How I manage disaster, face blows up

28 Mar

HOW I MANAGE DISASTER, FACE BLOWS UP  I woke up in the heart of the Japan Alps to realise one of my eyes was slightly puffy. I turned to my partner, Shea, who confirmed it wasn’t normal but I didn’t think much of it until, just ten minutes later, it had tripled in size and was continuing to swell.

I slapped on a pair of big sunglasses and we immediately went to the Information Centre to collect a map and find a pharmacy. The pharmacy wasn’t far away at all. However, the two lovely customer assistants could barely understand english, let alone  speak to me in return. Eventually, one of the women placed a translation brochure in front of me and pointed to a sentence that said, “We cannot sell these medicines here. You need to see a doctor.”

By this stage my eye was almost closed and the other eye had started to swell too. There was so much liquid surrounding my eyes that it looked like my face was just about ready to burst! Shea said, “They’re going to have to cut that open and drain it. There’s so much liquid in there!”

We were in Takayama which is a traditional city that remains fairly isolated though it is increasing in popularity amongst tourists. Lucky for me it is big enough to operate a contemporary hospital.

The first hospital card I received at Takayama in Japan.

There was one english-speaking woman at the hospital who, after a very short wait, assisted me to communicate with a doctor. I used a lot of hand gestures to illustrate how my face was getting bigger. The doctor didn’t understand so I wondered if he thought I was just chubby-faced and ugly! Eventually I asked him to give me antihistamines which he quickly handed over with a bill. It all seemed fairly easy to resolve.

With my big sunglasses firmly in place, I continued to explore Takayama. We completed a couple of talking tours from our trusty Lonely Planet book and sampled local food and crafts at the markets. We went to a temple but I stayed outside because I didn’t want to remove my glasses and risk scaring children.

Refer to Lonely Planet for some gorgeous walks around this beautiful traditional city. I am walking through a large shrine on the edge of the city.

My eyes were growing even more irritating by the afternoon so we decided to take a train to Kyoto for more medical attention. I held ice packs over my eyes for the duration of the trip and received many strange looks. We didn’t arrive at Kyoto until nighttime.

I was the first patient to arrive at the hospital in the morning. Staff asked me to complete a form which included circling body parts on a picture of a person to help them to identify the issue without speaking english. The staff were looking at my form curiously and I could tell they were having difficulty figuring out my problem. So I removed my glasses. I will never forget the look on both of their faces and the way one of the women slowly raised a hand to cover her wide open mouth. I wasn’t pretty.
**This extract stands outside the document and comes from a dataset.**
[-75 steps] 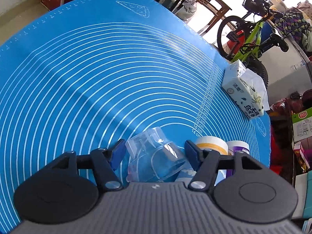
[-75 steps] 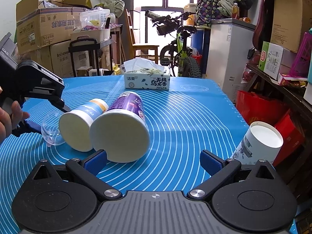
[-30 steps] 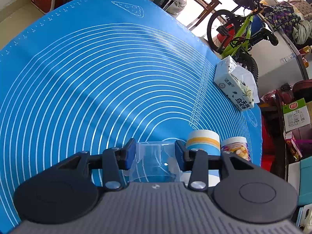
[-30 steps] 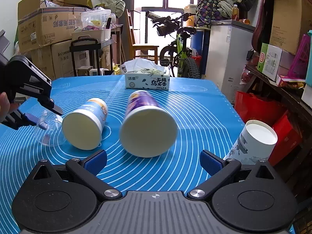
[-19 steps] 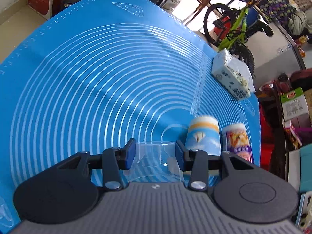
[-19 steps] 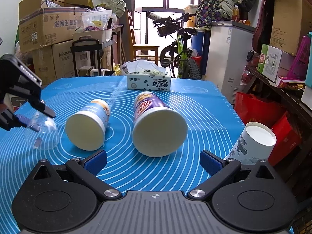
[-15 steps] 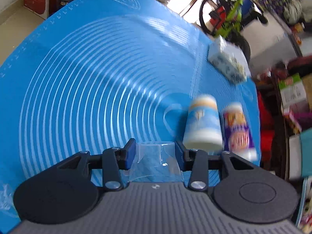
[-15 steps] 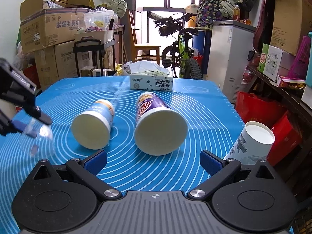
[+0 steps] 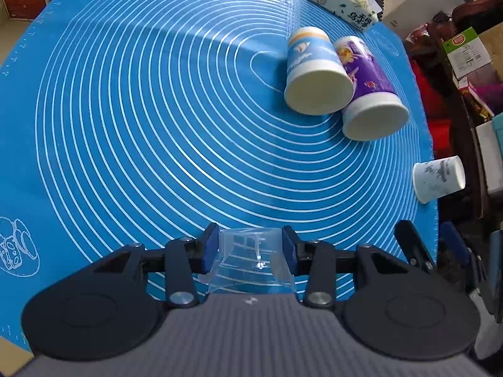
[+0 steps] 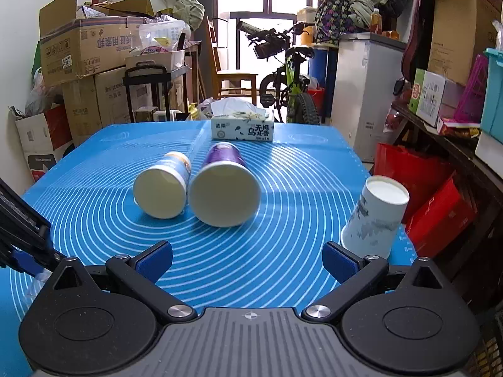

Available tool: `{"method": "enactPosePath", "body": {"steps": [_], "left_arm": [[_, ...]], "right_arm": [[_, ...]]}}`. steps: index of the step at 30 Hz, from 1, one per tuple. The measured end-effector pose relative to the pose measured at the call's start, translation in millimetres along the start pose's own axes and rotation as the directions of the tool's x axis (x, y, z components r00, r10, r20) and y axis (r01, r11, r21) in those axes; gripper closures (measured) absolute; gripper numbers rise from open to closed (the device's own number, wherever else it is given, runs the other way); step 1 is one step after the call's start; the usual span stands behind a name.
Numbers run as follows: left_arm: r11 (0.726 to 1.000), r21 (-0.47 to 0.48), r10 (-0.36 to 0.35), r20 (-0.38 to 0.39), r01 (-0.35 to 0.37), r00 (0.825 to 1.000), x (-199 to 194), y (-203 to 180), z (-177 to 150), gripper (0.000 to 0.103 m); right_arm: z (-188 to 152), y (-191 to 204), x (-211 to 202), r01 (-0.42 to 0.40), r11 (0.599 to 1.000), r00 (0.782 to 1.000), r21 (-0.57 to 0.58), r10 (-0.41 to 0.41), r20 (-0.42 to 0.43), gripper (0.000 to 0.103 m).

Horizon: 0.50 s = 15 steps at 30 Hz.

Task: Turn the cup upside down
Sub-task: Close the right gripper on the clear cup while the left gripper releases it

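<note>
My left gripper [image 9: 250,248] is shut on a clear plastic cup [image 9: 251,260] and holds it above the near part of the blue mat [image 9: 157,110]. The cup's narrow base points away from the camera. In the right wrist view the left gripper [image 10: 22,245] shows at the far left edge, with a bit of the clear cup [image 10: 37,278] under it. My right gripper [image 10: 246,259] is open and empty, low over the mat's near edge.
A blue-and-white paper cup [image 9: 314,75] and a purple paper cup [image 9: 367,94] lie on their sides, touching. A white cup [image 10: 374,216] stands upside down at the mat's right edge. A tissue box [image 10: 242,128] sits at the far edge.
My left gripper closed on the clear cup, lifted it off the mat and carried it back toward the near left side. The purple cup rolled next to the blue-and-white one.
</note>
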<state>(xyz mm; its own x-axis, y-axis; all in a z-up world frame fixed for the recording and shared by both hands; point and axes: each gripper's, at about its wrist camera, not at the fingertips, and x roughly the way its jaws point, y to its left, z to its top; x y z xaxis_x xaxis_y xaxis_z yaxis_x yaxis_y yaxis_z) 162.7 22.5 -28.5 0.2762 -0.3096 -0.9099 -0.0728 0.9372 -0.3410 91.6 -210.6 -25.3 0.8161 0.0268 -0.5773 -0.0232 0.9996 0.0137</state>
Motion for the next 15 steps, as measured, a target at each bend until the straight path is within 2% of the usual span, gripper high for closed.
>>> {"method": "enactPosePath", "body": {"steps": [9, 11, 13, 15], "left_arm": [[0.996, 0.073, 0.043, 0.010, -0.043, 0.999, 0.8, -15.9, -5.0, 0.056], [0.997, 0.072, 0.039, 0.007, -0.039, 0.999, 1.8, -17.3, -6.1, 0.038], [0.998, 0.053, 0.043, 0.021, -0.044, 0.999, 1.1, -16.8, -6.1, 0.025], [0.998, 0.050, 0.044, 0.030, -0.045, 0.999, -1.1, -15.4, -5.5, 0.024]], "right_arm": [[-5.5, -4.3, 1.8, -0.004, 1.000, 1.000, 0.017, 0.004, -0.017, 0.000], [-5.7, -4.5, 1.5, -0.004, 1.000, 1.000, 0.018, 0.004, -0.019, 0.000], [-6.4, -5.7, 0.6, -0.002, 1.000, 1.000, 0.020, 0.003, -0.019, 0.000], [-5.9, -6.0, 0.3, -0.002, 1.000, 1.000, 0.024, 0.002, -0.019, 0.000]]}}
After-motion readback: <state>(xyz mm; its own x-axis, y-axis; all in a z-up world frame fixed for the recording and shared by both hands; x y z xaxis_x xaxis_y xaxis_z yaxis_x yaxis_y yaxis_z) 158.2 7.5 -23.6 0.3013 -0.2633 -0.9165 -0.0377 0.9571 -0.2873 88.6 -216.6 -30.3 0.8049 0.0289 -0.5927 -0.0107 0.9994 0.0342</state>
The first doctor at Kyoto barely spoke a word of english but managed to string the following few words together: “Your eyeball swelling. Not skin. Your eyeball.” If it wasn’t for Shea’s support, I would have gone into a fit of panic at this point. I imagined a group of foreign doctors deciding to take a scalpel to my precious eyes. I could picture them using a spoon to dig my fat eye out of my face before it caused the rest of my head to explode! I have always been quite fond of my eyes, so I shuddered to think about what was happening to them. “Two days ago I was having fun and looking good,” I thought, “and tomorrow I could be known as the woman with the glass eye.” But thankfully things got better from here.

I was referred to an english-speaking eye specialist who examined me closely and diagnosed me with a severe allergy. I received eye drops and within two hours of applying them, I was on the mend! It was amazing to see that a massive amount of liquid in my face could slowly disappear without being cut open and drained as we had originally anticipated. I almost looked normal by the end of the day which was a relief because we were due to go to Osaka to meet friends the next day.

Me (left) and my welcoming committee at Osaka

It was just a 15 minute shinkansen ride from Kyoto to Shin-Osaka – amazing! We were greeted by a friend and some local Japanese girls and I couldn’t have been happier that my face was finally looking fine for the event. I gladly let the girls take lots of photographs during the night and, while I look at them now and realise I have messy hair and no eye make-up, it was good to feel pretty again and it was just in time to have one of the greatest nights I ever had abroad.